# Birth in the family last night



## nabisho (Nov 18, 2004)

Introducing G16 born 03-April-2007 to proud parents G7 & G8. Mighty cute little fellow.

NAB


----------



## mr squeaks (Apr 14, 2005)

Oh my! Another cutie!! WELCOME G16!! You are under GREAT feathers and GOOD HANDS!!

Second egg to hatch soon??? 

Gee (no pun) Nab, can't wait til you get to THREE digits! LOL  

So your expanding family is ALL doing well??

We look forward to your wonderful updates!!


----------



## bevslape (Jul 22, 2005)

How cute! Congratulations Nabisho.


----------



## stephie (May 17, 2006)

Aaaaaaaaaaaaaaaaw! SO CUTE!
Welcome to the world G16!! And congratulations G7 & G8!!
And congrats to you too Nab! Enjoy your new fluffball & take lots of pics!!


----------



## Prizm (Jun 28, 2006)

Aaaaawe congratulations!


----------



## pigeonmama (Jan 9, 2005)

Sure looks like that other egg is pipping.


----------



## mr squeaks (Apr 14, 2005)

Wow, Daryl! How can you tell?


----------



## Boni Birds (Mar 19, 2007)

oh how beautiful! G16 that is an interesting name for a pg? Will the next one be G17? Just curious. (great picture in the post also.....) mr squeaks is your bird icon wearing a cape? a super bird cape?


----------



## TAWhatley (Mar 6, 2001)

Congrats Nab and G's! Darling baby and it does look like the other egg is pipping.

Terry


----------



## mr squeaks (Apr 14, 2005)

Boni Birds said:


> oh how beautiful! G16 that is an interesting name for a pg? Will the next one be G17? Just curious. (great picture in the post also.....) mr squeaks is your bird icon wearing a cape? a super bird cape?



That is, indeed, Mr. Squeaks, wearing his Flight Suit (a.k.a. Cape). I keep that particular Avatar so people can see a Flight Suit... 

BTW, yes, Nab names his babies in G numerical order. Next WILL be G17..


----------



## mr squeaks (Apr 14, 2005)

OK, Terry and Daryl...can you tell because of the "light" spot or that "rough" spot?????

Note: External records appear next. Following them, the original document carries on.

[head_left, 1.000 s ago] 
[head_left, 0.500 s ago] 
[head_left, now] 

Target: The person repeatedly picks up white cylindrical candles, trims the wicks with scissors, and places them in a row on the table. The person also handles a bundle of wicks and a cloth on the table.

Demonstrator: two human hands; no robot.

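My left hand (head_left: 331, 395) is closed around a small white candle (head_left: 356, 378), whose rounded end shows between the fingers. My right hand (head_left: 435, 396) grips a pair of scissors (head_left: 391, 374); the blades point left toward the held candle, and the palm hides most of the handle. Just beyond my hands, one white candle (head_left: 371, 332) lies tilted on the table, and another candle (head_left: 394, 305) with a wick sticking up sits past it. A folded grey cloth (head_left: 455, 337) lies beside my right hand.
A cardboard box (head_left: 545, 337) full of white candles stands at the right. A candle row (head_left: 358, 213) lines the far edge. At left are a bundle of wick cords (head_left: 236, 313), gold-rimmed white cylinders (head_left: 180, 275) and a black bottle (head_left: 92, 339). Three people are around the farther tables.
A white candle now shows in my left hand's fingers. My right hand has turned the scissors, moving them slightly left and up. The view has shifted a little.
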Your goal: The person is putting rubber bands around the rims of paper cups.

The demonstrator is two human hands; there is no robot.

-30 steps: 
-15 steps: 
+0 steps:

Nosy mind wishes to know...


----------



## Skyeking (Jan 17, 2003)

Congratulations on the hatching of G 16.
....and soon to be G17, ..that egg is definitely a pipping!


----------



## Skyeking (Jan 17, 2003)

mr squeaks said:


> OK, Terry and Daryl...can you tell because of the "light" spot or that "rough" spot?????
> 
> Nosy mind wishes to know...


Yes, the rough spot, where the baby is pipping around the egg, it eventually will crack open into two pieces.


----------



## mr squeaks (Apr 14, 2005)

*THANK YOU, TREESA!!*

I am not a peeper pippin' person and have never seen a peeper pippin'...before


----------



## Maggie-NC (Jun 22, 2005)

Nab, a big welcome to G16. What a cutie-pie.


----------



## Lovebirds (Sep 6, 2002)

mr squeaks said:


> *THANK YOU, TREESA!!*
> 
> I am not a peeper pippin' person and have never seen a peeper pippin'...before


You might not be a peeper pippin' person, but are we sure you're not a peeper person??? 
OH....by the way....cute baby and the next one is not far behind.....in fact, it's probably already here!!


----------



## mr squeaks (Apr 14, 2005)

Lovebirds said:


> You might not be a peeper pippin' person, *but are we sure you're not a peeper person??? *
> 
> *Well, I was peeping into Chat  ...then I pipped into the LIGHT and now I'm a pippin' peeper Chatter too!*
> 
> OH....by the way....cute baby and the next one is not far behind.....in fact, it's probably already here!!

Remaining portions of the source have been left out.